EXERCISE AIM =>
Quote the whole listing verbatim.
═════ DATA SHOWN
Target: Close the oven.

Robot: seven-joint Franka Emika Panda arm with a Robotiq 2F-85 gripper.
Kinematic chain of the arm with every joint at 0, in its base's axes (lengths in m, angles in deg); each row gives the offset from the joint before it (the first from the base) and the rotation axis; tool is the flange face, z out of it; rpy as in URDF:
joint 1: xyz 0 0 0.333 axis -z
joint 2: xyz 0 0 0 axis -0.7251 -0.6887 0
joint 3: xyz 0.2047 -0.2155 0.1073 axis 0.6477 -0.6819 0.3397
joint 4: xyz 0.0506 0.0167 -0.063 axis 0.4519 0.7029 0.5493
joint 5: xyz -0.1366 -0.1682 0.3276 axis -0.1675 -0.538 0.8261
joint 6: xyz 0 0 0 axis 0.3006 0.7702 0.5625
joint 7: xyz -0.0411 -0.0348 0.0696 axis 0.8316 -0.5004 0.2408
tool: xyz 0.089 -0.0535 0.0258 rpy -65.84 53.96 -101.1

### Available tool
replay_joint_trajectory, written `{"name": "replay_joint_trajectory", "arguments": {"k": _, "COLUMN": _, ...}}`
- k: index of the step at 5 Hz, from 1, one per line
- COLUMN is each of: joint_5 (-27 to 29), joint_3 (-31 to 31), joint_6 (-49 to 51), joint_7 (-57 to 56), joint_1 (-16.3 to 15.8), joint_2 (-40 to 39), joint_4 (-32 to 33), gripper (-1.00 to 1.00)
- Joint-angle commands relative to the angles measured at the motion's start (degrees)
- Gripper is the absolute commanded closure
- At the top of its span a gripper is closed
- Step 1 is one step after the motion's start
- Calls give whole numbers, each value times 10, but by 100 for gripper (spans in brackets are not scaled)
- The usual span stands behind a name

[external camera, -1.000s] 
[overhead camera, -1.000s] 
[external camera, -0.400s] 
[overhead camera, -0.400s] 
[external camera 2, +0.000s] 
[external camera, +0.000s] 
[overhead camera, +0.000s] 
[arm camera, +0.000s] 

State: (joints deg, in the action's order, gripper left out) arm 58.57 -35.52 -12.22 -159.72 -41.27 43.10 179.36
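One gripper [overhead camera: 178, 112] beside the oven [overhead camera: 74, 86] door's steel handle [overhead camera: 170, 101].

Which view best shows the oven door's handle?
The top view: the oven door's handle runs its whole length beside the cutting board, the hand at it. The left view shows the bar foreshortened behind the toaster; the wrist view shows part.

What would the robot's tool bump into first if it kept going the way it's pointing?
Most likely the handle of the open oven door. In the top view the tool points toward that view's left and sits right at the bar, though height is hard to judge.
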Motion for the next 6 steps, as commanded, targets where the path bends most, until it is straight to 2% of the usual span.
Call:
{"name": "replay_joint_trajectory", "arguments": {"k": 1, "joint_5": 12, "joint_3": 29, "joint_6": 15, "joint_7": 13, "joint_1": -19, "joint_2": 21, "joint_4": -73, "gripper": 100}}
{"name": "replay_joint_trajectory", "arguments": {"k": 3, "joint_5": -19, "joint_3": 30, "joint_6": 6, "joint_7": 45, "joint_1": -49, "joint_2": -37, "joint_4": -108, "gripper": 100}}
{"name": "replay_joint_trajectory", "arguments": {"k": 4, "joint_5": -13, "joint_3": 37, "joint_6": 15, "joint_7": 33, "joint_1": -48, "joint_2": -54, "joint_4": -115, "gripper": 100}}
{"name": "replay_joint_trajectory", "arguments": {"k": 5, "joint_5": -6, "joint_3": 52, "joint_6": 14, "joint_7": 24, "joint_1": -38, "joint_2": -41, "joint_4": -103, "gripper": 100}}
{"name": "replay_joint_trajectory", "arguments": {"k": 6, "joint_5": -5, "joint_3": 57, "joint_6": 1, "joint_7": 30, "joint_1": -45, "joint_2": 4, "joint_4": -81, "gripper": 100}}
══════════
TASK RESULT =>
Target: Close the oven.

Robot: seven-joint Franka Emika Panda arm with a Robotiq 2F-85 gripper.
Kinematic chain of the arm with every joint at 0, in its base's axes (lengths in m, angles in deg); each row gives the offset from the joint before it (the first from the base) and the rotation axis; tool is the flange face, z out of it; rpy as in URDF:
joint 1: xyz 0 0 0.333 axis -z
joint 2: xyz 0 0 0 axis -0.7251 -0.6887 0
joint 3: xyz 0.2047 -0.2155 0.1073 axis 0.6477 -0.6819 0.3397
joint 4: xyz 0.0506 0.0167 -0.063 axis 0.4519 0.7029 0.5493
joint 5: xyz -0.1366 -0.1682 0.3276 axis -0.1675 -0.538 0.8261
joint 6: xyz 0 0 0 axis 0.3006 0.7702 0.5625
joint 7: xyz -0.0411 -0.0348 0.0696 axis 0.8316 -0.5004 0.2408
tool: xyz 0.089 -0.0535 0.0258 rpy -65.84 53.96 -101.1

### Available tool
replay_joint_trajectory, written `{"name": "replay_joint_trajectory", "arguments": {"k": _, "COLUMN": _, ...}}`
- k: index of the step at 5 Hz, from 1, one per line
- COLUMN is each of: joint_5 (-27 to 29), joint_3 (-31 to 31), joint_6 (-49 to 51), joint_7 (-57 to 56), joint_1 (-16.3 to 15.8), joint_2 (-40 to 39), joint_4 (-32 to 33), gripper (-1.00 to 1.00)
- Joint-angle commands relative to the angles measured at the motion's start (degrees)
- Gripper is the absolute commanded closure
- At the top of its span a gripper is closed
- Step 1 is one step after the motion's start
- Calls give whole numbers, each value times 10, but by 100 for gripper (spans in brackets are not scaled)
- The usual span stands behind a name

[external camera, -1.000s] 
[overhead camera, -1.000s] 
[external camera, -0.400s] 
[overhead camera, -0.400s] 
[external camera 2, +0.000s] 
[external camera, +0.000s] 
[overhead camera, +0.000s] 
[arm camera, +0.000s] 

State: (joints deg, in the action's order, gripper left out) arm 58.57 -35.52 -12.22 -159.72 -41.27 43.10 179.36
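One gripper [overhead camera: 178, 112] beside the oven [overhead camera: 74, 86] door's steel handle [overhead camera: 170, 101].

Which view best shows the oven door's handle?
The top view: the oven door's handle runs its whole length beside the cutting board, the hand at it. The left view shows the bar foreshortened behind the toaster; the wrist view shows part.

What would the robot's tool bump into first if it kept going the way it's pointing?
Most likely the handle of the open oven door. In the top view the tool points toward that view's left and sits right at the bar, though height is hard to judge.
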Motion for the next 6 steps, as commanded, targets where the path bends most, until it is straight to 2% of the usual span.
Call:
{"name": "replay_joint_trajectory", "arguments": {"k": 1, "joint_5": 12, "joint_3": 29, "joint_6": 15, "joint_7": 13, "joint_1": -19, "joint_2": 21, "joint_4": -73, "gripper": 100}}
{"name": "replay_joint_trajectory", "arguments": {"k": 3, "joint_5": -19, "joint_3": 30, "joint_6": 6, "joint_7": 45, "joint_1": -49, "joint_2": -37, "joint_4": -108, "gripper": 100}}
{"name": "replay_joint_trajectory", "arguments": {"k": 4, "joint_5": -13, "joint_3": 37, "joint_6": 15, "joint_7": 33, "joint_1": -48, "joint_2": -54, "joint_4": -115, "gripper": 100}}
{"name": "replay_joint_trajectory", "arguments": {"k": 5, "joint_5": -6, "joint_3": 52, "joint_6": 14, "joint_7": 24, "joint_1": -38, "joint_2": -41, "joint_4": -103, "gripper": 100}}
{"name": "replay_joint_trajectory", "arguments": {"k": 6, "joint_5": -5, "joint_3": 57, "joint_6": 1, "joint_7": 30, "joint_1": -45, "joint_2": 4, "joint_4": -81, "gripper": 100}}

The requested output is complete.